Nothing
##' Distributed gradient boosting based on the \pkg{mboost} package.
##' Gaussian, Binomial and Poisson families are currently supported.
##'
##' Generally gradient boosting offers more flexibility and better
##' predictive performance than random forests, but is usually not
##' used for large data sets because of its iterative
##' nature. \code{parboost} is designed to scale up component-wise
##' functional gradient boosting in a distributed memory environment
##' by splitting the observations into disjoint subsets, or
##' alternatively by bootstrapping the original data. Each cluster
##' node then fits a boosting model to its subset of the data. These
##' boosting models are combined in an ensemble, either with equal
##' weights, or by fitting a (penalized) regression model on the
##' predictions of the individual models on the complete data. The
##' motivation behind \code{parboost} is to offer a boosting
##' framework that is as easy to parallelize and thus scalable as
##' random forests.
##'
##' If you want to modify the boosting parameters, please take a look
##' at the \code{\link{mboost}} package documentation and pass the
##' appropriate parameters to \code{tree_control} and
##' \code{boost_control}.
##'
##' @title Distributed gradient boosting based on the \pkg{mboost} package.

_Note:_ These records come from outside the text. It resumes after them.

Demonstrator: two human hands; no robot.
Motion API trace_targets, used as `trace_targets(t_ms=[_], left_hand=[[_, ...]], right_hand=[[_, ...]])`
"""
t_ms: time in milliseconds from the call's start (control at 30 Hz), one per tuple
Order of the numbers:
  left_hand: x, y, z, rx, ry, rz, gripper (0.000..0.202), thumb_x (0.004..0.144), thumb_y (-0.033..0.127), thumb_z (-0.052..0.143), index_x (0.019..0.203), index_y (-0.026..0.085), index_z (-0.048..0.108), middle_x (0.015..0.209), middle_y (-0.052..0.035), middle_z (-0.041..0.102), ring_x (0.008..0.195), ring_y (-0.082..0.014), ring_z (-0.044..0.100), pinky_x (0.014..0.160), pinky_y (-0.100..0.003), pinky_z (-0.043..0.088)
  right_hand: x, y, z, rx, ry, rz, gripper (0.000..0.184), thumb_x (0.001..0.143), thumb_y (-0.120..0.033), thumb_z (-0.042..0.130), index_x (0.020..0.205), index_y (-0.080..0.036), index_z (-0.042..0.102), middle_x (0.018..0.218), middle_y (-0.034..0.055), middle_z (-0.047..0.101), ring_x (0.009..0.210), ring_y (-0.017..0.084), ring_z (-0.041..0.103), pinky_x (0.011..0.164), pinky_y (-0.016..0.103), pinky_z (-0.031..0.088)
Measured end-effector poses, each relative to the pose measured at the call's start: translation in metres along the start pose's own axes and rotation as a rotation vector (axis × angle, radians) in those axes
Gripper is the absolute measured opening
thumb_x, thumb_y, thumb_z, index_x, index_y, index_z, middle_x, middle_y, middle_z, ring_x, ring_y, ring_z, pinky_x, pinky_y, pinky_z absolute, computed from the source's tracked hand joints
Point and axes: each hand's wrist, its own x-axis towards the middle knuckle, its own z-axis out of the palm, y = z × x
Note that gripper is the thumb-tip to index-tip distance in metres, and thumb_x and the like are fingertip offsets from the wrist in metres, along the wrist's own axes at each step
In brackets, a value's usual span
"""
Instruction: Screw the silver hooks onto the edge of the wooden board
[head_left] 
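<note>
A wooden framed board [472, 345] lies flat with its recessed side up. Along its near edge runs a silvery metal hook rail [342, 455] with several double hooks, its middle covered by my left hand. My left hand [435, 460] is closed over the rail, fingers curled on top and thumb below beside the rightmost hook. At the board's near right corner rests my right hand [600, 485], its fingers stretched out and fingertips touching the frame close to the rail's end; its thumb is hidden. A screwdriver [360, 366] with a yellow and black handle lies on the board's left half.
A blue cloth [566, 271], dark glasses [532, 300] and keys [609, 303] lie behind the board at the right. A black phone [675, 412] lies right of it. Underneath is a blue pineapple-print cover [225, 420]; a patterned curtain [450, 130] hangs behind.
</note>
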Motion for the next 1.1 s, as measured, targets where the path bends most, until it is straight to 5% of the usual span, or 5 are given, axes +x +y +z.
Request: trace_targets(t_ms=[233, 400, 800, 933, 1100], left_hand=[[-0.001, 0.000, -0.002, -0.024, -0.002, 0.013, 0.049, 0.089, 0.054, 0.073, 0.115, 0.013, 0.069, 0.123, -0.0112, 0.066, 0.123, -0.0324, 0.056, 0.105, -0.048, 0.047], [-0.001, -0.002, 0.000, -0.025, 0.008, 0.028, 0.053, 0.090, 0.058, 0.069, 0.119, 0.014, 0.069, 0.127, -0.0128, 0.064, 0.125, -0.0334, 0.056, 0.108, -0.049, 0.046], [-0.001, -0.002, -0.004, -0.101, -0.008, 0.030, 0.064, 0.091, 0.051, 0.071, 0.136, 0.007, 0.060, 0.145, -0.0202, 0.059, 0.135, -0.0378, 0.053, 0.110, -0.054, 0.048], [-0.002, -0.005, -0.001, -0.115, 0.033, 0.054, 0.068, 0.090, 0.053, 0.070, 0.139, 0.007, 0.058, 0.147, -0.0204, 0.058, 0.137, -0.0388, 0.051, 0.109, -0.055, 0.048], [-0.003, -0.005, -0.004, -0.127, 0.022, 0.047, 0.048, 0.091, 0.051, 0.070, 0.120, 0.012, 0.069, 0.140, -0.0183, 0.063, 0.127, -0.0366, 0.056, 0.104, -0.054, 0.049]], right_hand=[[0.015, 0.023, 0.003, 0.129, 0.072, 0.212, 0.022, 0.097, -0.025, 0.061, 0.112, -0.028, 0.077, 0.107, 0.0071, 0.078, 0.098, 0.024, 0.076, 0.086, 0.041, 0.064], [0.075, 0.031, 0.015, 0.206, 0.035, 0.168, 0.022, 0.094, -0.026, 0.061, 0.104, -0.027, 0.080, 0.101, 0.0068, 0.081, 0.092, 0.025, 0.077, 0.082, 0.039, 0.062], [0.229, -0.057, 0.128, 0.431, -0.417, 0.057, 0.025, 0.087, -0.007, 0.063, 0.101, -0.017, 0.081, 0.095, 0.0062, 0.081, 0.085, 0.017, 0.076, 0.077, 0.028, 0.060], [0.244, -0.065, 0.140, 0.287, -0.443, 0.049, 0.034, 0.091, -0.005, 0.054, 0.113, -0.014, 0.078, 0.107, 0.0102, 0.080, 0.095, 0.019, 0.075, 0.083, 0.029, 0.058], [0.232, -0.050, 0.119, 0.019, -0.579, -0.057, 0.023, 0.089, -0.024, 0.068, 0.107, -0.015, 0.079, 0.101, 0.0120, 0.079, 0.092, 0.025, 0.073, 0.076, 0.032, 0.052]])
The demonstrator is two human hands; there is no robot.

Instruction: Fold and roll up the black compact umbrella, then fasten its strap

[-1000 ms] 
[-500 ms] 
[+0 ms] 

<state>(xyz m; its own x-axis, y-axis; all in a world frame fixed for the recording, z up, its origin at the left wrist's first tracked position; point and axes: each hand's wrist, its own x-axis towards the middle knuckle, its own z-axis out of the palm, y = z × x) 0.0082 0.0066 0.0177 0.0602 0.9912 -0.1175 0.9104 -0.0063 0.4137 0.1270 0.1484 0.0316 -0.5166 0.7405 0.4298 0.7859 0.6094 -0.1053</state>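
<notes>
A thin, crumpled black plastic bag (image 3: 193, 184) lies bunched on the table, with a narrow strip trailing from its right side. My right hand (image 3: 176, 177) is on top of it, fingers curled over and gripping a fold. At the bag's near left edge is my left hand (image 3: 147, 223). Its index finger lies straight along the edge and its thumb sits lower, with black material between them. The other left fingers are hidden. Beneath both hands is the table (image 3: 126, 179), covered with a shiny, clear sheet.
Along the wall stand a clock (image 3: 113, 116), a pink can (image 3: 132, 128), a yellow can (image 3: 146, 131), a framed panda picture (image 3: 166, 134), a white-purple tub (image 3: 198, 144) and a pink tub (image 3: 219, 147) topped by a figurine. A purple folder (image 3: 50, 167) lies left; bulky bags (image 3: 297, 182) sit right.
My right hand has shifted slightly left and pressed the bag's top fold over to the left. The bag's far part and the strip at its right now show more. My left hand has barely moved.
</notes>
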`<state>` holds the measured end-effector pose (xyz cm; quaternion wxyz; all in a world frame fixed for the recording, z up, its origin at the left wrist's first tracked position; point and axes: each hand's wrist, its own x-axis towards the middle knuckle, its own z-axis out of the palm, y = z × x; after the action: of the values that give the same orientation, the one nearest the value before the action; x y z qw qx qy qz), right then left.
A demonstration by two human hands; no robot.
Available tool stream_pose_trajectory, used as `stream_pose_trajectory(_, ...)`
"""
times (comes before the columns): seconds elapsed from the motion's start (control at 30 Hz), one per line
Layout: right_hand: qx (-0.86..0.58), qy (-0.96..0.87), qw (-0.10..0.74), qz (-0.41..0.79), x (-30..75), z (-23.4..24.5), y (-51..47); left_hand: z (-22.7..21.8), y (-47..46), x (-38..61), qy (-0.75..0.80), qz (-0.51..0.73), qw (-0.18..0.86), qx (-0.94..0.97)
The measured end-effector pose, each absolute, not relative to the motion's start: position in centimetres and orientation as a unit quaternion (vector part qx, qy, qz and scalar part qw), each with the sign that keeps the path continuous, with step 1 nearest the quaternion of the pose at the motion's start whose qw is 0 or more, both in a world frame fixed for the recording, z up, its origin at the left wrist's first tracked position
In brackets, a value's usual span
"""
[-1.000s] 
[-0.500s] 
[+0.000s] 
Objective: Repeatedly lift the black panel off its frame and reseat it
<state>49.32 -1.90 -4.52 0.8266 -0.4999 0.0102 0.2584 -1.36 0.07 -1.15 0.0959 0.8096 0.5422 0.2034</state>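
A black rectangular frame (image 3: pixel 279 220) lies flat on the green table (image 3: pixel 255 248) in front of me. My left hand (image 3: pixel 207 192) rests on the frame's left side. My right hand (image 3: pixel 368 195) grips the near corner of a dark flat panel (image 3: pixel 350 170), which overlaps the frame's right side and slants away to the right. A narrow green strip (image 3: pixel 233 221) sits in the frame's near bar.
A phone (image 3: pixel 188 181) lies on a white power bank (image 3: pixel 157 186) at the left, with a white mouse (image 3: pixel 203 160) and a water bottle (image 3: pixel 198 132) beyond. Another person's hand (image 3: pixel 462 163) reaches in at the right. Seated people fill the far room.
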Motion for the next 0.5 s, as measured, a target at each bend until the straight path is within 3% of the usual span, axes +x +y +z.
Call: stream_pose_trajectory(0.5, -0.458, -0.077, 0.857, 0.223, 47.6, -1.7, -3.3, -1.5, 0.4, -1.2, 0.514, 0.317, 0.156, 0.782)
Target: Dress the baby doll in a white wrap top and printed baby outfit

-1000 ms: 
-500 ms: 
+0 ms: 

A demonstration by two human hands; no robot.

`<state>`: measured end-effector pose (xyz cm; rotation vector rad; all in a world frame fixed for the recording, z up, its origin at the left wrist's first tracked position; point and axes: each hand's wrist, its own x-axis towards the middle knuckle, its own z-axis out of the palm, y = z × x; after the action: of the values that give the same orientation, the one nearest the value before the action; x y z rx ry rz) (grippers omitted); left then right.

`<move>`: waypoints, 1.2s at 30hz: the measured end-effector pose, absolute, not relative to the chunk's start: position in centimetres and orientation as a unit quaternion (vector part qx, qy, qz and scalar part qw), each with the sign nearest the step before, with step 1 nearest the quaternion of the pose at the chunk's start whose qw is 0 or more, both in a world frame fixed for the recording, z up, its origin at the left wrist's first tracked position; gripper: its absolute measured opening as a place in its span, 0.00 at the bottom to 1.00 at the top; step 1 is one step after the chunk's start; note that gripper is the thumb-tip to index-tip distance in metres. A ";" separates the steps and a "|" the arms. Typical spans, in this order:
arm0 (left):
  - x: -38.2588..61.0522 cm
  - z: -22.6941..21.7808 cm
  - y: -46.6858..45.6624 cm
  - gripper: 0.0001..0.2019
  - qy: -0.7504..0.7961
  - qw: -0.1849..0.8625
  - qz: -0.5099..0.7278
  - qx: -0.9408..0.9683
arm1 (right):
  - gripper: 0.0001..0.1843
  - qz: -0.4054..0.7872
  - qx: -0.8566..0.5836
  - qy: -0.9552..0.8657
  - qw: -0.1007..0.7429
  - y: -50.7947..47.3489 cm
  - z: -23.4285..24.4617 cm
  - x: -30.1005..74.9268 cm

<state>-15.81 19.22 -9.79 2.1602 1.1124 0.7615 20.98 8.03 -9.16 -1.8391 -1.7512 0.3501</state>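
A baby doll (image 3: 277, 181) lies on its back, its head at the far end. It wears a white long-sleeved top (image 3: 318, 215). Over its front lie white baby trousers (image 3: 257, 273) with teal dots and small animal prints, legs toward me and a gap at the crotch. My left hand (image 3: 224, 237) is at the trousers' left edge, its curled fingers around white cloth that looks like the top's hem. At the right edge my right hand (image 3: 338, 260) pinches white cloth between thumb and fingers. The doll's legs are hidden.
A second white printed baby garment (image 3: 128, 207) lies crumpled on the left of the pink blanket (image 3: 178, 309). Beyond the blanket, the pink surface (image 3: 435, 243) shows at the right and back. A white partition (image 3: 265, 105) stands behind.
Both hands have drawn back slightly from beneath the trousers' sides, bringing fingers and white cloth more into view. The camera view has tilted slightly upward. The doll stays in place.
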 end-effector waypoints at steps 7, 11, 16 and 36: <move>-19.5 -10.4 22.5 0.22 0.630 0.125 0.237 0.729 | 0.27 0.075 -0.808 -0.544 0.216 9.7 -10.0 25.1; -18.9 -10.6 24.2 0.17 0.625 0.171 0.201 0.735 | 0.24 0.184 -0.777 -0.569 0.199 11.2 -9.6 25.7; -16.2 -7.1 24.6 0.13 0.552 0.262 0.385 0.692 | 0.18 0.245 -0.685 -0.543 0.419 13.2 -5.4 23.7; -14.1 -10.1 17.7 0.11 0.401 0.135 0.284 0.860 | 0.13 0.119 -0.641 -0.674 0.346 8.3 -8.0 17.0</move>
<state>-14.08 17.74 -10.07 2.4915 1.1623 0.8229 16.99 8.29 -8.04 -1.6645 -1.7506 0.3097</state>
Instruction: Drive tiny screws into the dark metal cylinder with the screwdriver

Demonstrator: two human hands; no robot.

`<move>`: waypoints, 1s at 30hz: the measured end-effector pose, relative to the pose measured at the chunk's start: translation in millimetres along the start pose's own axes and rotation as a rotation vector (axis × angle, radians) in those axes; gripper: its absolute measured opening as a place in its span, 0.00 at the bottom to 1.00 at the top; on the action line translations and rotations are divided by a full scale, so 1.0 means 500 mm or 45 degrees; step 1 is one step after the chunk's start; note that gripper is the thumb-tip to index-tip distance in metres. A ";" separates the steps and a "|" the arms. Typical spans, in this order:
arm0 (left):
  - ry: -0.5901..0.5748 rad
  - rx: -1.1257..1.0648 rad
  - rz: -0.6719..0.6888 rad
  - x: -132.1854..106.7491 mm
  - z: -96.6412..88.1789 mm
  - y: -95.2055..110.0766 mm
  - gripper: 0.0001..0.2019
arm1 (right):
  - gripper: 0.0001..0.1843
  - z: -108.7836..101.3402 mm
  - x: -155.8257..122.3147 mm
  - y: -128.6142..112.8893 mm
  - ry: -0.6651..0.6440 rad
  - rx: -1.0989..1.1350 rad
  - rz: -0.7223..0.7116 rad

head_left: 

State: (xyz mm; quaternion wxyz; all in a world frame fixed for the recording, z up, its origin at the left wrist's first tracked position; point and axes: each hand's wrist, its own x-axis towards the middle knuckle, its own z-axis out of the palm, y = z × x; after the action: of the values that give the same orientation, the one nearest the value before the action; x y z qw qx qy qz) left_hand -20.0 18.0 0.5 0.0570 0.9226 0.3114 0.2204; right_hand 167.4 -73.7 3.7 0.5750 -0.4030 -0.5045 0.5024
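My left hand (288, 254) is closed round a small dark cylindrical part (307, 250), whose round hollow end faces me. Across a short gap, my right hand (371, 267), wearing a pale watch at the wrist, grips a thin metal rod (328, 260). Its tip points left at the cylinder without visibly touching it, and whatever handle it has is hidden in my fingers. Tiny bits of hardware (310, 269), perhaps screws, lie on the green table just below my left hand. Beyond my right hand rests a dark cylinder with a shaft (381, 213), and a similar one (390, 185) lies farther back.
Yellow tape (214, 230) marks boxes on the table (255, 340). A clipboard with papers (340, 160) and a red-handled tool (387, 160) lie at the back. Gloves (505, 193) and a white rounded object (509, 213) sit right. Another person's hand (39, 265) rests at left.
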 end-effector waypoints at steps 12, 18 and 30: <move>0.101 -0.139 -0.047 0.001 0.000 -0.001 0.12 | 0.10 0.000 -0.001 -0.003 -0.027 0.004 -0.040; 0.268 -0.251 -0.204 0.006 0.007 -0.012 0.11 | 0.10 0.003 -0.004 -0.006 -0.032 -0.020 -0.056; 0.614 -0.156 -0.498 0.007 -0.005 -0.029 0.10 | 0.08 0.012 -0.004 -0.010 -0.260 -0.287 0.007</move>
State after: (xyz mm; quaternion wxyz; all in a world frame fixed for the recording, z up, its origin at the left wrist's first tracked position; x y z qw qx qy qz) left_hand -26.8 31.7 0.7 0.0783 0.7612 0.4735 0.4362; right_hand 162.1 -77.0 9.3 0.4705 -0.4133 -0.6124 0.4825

##' @param cluster_object Cluster object from the \pkg{parallel} package to
##' carry out distributed computations.
##' @param mc.cores If not \code{NULL}, \code{parboost} uses mclapply for shared memory parallelism.
##' @param data A data frame containing the variables in the
##' model. It is recommended to use path_to_data instead for
##' IO efficiency. Defaults to NULL
##' @param path_to_data A string pointing to the location of the data. \code{parboost} assumes that the data is located at
##' the same location on every cluster node. This parameter is
##' ignored if you pass a data frame to the data argument.
##' @param data_import_function Function used to import data. Defaults
##' to \code{read.csv}. This parameter is ignored if you pass a data
##' frame to the data argument.
##' @param split_data String determening the way the data should be
##' split. \code{disjoint} splits the data into disjoint
##' subsets. \code{bootstrap} draws a bootstrap sample instead.
##' @param nsplits Integer determining the number of disjoint sets the
##' data should be split into. If \code{split_data} is set
##' to \code{bootstrap}, \code{nsplits} determines the number of
##' bootstrap samples.
##' @param preprocessing Optional preprocessing function to apply to
##' the data. This is useful if you cannot modify the data on the
##' cluster nodes.
##' @param seed Integer determining the random seed value for
##' reproducible results.
##' @param formula Formula to be passed to mboost.
##' @param baselearner Character string to determine the type of
##' baselearner to be used for boosting.
##' See \code{\link[mboost]{mboost}} for details.
##' @param family A string determining the family. Currently
##' gaussian, binomial and poisson are implemented.
##' @param control An object of type \code{boost_control} for
##' controlling \code{\link[mboost]{mboost}}. See
##' \code{\link[mboost]{boost_control}} in the \code{\link{mboost}}
##' for details.
##' @param tree_controls Optional object of type \code{TreeControl}.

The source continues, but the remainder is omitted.